The opposite phenomenon occurs to the regulation of interleukin-10. Interleukin-10 is generally believed to be capable of alleviating inflammations. After an inflammation has been induced by Raw264.7 cells with LPS treated, the concentration of interleukin-10 in the supernatant increases from 13.3 pg/ml to 105.9 μg/ml. By contrast, the concentration of interleukin-10 in the aerosol liposomes pre-treating group increases greatly to 300 μg/ml, that is, threefold that of the LPS group, indicating that the pre-treating of the aerosol liposome not only decreases the performance of pro-inflammation cytokines, but also increases the secretion of anti-inflammation cytokines (P<0.01).
Both the survival rate of Raw264.7 cells which engulf aerosol liposomes and the survival rate of Raw264.7 cells which undergo LPS induction are higher than 85%. This proves the following: low toxicity of aerosol liposomes on Raw264.7 cells; and the performance of inflammatory mediators, Pro-inflammation cytokines, and anti-inflammation cytokines are not affected by the cytotoxicity of the aerosol liposomes on Raw264.7 cells.
The aqueous phase of the outermost layer of the aerosol liposomes further comprises nucleic acid matter, cytokines, or ions. In a physiological environment, the nucleic acid matter, cytokines, or ions induce the chemotaxis of the macrophages. Regarding the method of producing an aerosol liposome according to the present invention, the nucleic acid matter, cytokines, or—ions are added to the aqueous solution.
The aforesaid experimental results show that an aerosol liposome of a marine extract, as provided by the present invention, is simple and stable and can be absorbed through the mouth, nose, upper respiratory tract, and epidermis and engulfed by macrophages therein to quickly alleviate or regulate systematic inflammatory responses and prevent inflammation-related diseases.

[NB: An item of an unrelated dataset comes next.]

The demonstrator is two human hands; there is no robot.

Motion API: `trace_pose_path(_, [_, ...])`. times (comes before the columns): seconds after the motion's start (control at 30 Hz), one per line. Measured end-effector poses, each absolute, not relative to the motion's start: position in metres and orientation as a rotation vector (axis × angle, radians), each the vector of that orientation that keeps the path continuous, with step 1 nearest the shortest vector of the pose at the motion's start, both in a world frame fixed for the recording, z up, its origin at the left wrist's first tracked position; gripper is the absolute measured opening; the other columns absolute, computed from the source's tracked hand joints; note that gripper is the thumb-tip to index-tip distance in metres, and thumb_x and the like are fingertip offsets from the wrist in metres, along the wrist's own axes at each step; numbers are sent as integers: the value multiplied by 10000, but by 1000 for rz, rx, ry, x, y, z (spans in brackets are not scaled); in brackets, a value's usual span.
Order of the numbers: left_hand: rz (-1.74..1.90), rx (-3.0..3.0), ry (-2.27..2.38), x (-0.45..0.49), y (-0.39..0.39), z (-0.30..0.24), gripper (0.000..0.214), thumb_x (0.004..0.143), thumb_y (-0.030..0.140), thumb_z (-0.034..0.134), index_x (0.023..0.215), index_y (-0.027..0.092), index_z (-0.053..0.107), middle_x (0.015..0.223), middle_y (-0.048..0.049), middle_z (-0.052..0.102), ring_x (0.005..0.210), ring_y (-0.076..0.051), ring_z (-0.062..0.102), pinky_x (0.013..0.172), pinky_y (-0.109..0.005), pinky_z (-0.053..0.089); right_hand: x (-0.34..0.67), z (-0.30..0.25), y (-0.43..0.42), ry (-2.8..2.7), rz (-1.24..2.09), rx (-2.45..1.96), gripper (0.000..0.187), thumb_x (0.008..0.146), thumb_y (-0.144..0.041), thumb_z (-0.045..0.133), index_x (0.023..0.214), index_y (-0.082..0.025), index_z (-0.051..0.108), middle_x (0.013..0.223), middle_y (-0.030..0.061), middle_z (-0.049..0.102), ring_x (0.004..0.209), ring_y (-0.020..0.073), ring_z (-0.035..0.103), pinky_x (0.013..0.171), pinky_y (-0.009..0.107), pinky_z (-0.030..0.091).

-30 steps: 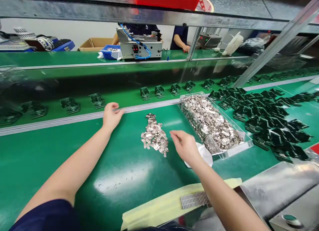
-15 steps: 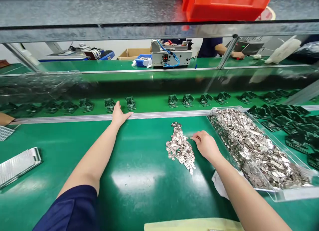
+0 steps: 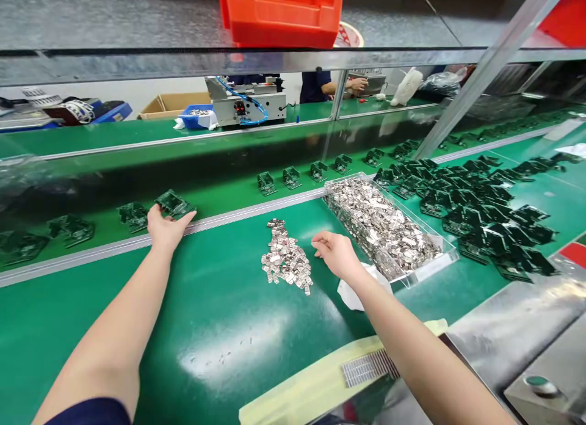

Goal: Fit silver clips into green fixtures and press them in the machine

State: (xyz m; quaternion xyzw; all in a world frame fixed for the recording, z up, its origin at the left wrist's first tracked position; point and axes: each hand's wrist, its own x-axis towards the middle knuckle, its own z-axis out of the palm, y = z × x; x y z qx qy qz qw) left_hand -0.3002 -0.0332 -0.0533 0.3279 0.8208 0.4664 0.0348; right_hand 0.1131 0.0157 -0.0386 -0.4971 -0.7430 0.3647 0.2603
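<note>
Nearest us: one right hand [image 3: 337, 254], fingertips drawn together, any contents we cannot tell, just beside a loose heap of metal pieces [image 3: 288, 260]. Right of it: one clear tray [image 3: 440, 261], filled with more. Farther: one left hand [image 3: 165, 231], now clamped on a green board [image 3: 174, 201] over the belt [image 3: 224, 199]; earlier, we saw it boardless. We judge that board singled out from its row.

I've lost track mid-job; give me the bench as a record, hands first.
Left hand: touching a green board; grip unclear
Right hand: pinched, beside the metal pile; held piece, if any, unclear
Metal pile: on the table, left of the clear tray
Clear tray: full of metal pieces
Other boards: right of the tray and along the belt
</note>
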Motion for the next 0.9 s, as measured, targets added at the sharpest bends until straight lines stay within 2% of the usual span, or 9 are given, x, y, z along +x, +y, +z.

The present invention is disclosed above by preferred embodiments. However, persons skilled in the art should understand that the preferred embodiments are illustrative of the present invention only, but should not be interpreted as restrictive of the scope of the present invention. Hence, all equivalent variations and replacements made to the aforesaid embodiments should fall within the scope of the present invention. Accordingly, the legal protection for the present invention should be defined by the appended claims.